What you should do: Retype the lines below exactly, from the one that contains "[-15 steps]" through the last, and leave every picture out.

The data:
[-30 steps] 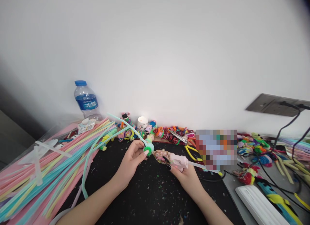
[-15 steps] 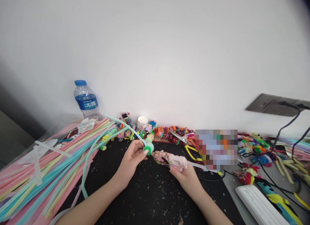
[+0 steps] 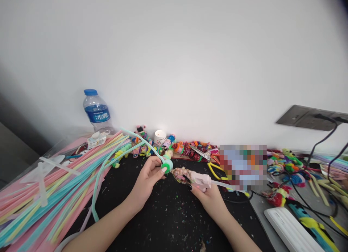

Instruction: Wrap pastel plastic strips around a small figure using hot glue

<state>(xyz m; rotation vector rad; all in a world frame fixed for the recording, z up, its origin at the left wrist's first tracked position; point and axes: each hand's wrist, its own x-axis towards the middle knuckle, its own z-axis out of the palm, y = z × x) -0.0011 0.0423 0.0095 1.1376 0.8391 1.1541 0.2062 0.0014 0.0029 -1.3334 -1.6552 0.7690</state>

Task solution:
[-15 steps] 
[+0 steps] 

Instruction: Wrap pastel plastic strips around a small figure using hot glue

<state>(xyz m; rotation vector rad; all in a world frame fixed for the recording, z up, its origin at the left wrist's first tracked position; point and axes: each hand's wrist, its own x-axis towards the middle knuckle, its own z-axis out of the palm, y = z × x) -0.0011 0.0423 0.0095 1.1376 0.8391 1.1541 0.2062 0.0014 0.0029 -1.3334 -1.6552 0.7690</state>

The answer contains nothing more.